When we look at offset, the 9-iron and PW clock in with 5.3 mm and 4.4 mm. We then move down to higher lofted wedges and find that the AW has 3.7 mm of offset, while the SW has 2.7 mm.

Finally, the shaft on the 9-iron measures 36 inches and reduces by 0.25 inches as we progress through the wedges in the set.

Who Should Play With the Callaway Mavrik Max Irons?

Yes, you lose distance with these irons, but they are perfect for helping golfers get the ball consistently airborne and square. As was evidenced by the Callaway Mavrik Max irons review, this set is for higher handicappers and beginners who want some of the best beginner friendly technology on the market.

Callaway Mavrik Irons FAQs

Are Callaway Mavrik Irons Good For High Handicappers?

I would agree that the Callaway Mavrik Max irons are good for high handicappers. The design of the clubs helps you get the ball airborne with ease and provides consistent distance.

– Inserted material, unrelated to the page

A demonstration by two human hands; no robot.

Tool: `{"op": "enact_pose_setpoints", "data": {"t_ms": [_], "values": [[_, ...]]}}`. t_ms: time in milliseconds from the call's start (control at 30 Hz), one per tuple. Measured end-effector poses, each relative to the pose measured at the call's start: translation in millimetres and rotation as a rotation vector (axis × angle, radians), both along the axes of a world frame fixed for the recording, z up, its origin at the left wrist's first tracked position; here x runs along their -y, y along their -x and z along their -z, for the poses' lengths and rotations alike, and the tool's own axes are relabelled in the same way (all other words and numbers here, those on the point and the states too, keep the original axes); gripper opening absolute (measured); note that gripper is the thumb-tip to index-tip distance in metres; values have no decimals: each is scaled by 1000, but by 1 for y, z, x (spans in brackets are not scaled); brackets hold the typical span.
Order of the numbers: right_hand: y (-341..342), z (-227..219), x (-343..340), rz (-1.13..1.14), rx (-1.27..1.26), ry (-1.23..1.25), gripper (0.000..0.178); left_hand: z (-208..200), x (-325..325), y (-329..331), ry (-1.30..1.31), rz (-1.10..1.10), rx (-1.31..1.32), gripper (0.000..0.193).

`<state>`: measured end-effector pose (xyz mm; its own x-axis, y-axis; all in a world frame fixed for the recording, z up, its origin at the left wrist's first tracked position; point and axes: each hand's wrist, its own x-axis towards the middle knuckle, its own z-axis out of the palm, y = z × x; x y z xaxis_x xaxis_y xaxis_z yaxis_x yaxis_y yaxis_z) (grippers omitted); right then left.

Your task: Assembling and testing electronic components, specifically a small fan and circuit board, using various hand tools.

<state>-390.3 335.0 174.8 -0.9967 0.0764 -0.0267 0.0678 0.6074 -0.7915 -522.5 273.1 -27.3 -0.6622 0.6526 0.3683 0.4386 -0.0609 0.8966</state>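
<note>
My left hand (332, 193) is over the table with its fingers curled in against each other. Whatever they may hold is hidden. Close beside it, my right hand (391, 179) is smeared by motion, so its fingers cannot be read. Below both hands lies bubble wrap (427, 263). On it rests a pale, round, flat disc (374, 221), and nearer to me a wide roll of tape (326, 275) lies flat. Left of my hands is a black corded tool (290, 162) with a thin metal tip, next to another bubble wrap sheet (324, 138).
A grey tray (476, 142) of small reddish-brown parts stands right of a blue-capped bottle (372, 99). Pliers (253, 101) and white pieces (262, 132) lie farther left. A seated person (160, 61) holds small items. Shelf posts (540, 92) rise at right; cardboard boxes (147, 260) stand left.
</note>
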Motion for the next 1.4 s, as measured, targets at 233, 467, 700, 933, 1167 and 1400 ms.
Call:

Plus, the Mavrik Max irons have tungsten weighted fitted to the sole for better forgiveness on off-center strikes.

Are the Callaway Mavrik Irons Forgiving?

Yes, all iron sets in the Callaway Mavrik range are forgiving, albeit to varying degrees. The Mavrik Max has the highest level of forgiveness due to an oversized clubhead and a deeper CG. While the Mavrik Pro offers the least forgiveness in the range.

The soles of Mavrik Pro irons contain tungsten alloy helping to distribute the weight from heel to toe. That mitigates against off-center hits, helping you get the ball airborne and achieve consistent carry and distance.

Are Callaway Mavrik Pro Irons Forged?

No, Callaway Mavrik Pro irons are not forged. However, they offer you the same acoustics, feel, and performance you enjoy with blades.

Callaway Mavrik Irons Verdict

It is no surprise that the Mavrik’s made the Golf Digest Hot List 2020. Callaway has managed to find a way to produce irons that cater to golfers of all abilities. After conducting our Callaway Mavrik irons review, it is clear that the objective of Mavrik irons is to go long.

High handicaps and beginners will get the most out of the Callaway Mavrik Max irons, thanks to the easy launch and extra forgiveness.

As a mid-handicap golfer, I felt that Callaway Mavrik irons were best suited to our skill level, and the results showed.

For the more gifted players, it is worth testing the Callaway Mavrik Pro irons. They offer distance, forgiveness, and the performance of forged irons.